• WHAT YOU SHOULD DO
The answer must be a single number: how many lines of the entries below include "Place".

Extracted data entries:

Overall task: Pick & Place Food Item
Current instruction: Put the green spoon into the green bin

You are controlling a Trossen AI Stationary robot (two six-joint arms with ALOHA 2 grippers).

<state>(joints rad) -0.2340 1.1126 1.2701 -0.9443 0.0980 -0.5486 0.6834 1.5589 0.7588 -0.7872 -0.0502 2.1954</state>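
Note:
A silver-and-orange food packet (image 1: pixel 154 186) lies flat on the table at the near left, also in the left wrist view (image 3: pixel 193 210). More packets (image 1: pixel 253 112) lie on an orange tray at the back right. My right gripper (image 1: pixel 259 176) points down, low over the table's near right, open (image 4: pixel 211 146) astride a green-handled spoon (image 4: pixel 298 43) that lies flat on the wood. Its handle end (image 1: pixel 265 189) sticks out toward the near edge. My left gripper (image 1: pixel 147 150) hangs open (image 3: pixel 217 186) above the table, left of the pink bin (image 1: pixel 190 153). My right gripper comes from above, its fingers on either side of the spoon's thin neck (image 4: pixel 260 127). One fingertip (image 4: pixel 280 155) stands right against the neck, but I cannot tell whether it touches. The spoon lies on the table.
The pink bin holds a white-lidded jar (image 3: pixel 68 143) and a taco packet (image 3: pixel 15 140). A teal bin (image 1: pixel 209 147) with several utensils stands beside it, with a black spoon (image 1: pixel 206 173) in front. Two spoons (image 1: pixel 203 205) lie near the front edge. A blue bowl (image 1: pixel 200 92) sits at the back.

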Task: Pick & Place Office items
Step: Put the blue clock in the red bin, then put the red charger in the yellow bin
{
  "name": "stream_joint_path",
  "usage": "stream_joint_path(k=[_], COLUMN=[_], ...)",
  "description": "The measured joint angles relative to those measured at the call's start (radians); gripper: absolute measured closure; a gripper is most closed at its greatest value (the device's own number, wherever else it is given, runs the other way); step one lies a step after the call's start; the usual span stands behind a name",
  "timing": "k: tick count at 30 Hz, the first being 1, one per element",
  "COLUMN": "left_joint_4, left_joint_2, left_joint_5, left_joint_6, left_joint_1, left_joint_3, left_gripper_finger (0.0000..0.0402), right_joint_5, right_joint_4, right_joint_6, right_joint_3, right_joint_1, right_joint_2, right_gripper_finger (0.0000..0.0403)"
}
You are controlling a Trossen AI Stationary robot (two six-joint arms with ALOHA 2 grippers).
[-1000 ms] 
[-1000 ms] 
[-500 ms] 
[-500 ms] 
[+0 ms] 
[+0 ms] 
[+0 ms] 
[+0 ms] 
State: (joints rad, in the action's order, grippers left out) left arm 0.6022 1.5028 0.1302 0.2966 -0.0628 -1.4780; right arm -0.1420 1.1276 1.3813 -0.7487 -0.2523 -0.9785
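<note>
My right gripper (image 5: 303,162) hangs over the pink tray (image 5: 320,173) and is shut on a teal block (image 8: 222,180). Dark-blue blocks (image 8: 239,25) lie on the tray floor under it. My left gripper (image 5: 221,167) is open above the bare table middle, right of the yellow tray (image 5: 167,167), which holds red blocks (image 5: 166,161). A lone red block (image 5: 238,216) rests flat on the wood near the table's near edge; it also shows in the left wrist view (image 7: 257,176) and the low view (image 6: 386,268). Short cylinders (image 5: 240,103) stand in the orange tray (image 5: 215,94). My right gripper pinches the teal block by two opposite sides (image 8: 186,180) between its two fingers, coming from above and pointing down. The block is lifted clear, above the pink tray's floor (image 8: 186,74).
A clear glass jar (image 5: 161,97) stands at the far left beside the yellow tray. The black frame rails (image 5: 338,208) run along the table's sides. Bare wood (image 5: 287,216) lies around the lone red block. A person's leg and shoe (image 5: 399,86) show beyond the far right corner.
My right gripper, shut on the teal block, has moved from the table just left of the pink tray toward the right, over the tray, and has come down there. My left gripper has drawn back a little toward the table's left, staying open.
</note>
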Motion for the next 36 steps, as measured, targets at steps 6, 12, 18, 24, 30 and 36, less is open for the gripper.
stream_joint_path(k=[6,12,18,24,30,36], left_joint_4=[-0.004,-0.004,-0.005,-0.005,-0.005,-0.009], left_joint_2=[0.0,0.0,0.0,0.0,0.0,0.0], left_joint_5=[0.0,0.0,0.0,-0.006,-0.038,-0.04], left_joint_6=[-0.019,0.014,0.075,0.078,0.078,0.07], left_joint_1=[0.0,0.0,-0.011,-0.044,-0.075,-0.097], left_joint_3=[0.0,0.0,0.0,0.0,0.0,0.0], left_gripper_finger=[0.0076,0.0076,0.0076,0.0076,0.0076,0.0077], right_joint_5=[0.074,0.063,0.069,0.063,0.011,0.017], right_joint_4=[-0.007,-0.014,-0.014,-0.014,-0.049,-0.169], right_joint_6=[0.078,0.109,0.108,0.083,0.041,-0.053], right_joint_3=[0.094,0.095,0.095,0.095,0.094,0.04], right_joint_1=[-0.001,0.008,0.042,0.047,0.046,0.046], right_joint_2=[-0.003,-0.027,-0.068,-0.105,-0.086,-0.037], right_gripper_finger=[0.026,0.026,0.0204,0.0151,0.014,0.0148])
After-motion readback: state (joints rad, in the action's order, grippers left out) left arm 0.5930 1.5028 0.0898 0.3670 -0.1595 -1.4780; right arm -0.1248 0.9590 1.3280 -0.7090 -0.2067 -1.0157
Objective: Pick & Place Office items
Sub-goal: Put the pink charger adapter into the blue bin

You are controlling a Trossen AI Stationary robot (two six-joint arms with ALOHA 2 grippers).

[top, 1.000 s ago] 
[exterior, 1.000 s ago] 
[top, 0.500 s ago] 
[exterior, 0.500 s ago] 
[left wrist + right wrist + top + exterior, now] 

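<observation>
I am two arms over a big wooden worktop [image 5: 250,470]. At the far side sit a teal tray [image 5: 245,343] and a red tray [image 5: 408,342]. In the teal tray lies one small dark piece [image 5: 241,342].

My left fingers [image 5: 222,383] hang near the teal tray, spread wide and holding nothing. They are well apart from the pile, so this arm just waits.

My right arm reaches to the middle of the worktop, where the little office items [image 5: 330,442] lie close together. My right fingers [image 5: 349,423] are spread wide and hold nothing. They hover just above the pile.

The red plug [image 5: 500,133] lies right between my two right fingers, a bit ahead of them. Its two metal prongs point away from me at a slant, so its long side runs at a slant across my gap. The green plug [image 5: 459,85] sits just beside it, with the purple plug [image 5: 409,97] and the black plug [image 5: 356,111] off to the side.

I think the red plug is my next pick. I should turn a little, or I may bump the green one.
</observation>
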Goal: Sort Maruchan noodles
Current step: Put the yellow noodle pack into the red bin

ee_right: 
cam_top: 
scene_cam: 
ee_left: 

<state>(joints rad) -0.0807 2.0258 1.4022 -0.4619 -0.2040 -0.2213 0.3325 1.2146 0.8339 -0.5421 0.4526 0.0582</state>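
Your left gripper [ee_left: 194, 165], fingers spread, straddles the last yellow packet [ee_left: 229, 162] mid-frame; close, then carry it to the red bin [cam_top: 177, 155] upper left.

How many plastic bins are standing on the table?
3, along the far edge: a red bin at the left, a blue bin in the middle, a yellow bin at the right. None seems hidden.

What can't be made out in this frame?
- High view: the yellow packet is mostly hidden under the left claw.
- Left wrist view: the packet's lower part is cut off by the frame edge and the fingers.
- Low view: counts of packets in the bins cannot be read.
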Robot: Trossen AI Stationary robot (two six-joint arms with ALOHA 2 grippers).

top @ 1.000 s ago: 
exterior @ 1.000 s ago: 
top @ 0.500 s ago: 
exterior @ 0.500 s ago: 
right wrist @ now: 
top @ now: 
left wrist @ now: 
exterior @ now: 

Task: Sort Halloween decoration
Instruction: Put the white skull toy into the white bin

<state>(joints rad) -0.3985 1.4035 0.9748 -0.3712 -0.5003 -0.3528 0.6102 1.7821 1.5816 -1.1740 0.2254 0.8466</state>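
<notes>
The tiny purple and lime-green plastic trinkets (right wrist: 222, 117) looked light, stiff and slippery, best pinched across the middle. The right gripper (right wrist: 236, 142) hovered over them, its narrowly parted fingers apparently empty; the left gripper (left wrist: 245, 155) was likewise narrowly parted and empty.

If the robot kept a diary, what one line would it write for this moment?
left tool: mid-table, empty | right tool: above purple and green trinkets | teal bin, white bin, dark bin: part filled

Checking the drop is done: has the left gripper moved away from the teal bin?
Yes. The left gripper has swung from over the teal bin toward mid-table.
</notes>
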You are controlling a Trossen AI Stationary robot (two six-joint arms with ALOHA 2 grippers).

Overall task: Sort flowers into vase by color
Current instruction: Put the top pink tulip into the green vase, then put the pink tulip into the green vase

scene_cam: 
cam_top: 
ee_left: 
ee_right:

• WRITTEN SOLUTION
3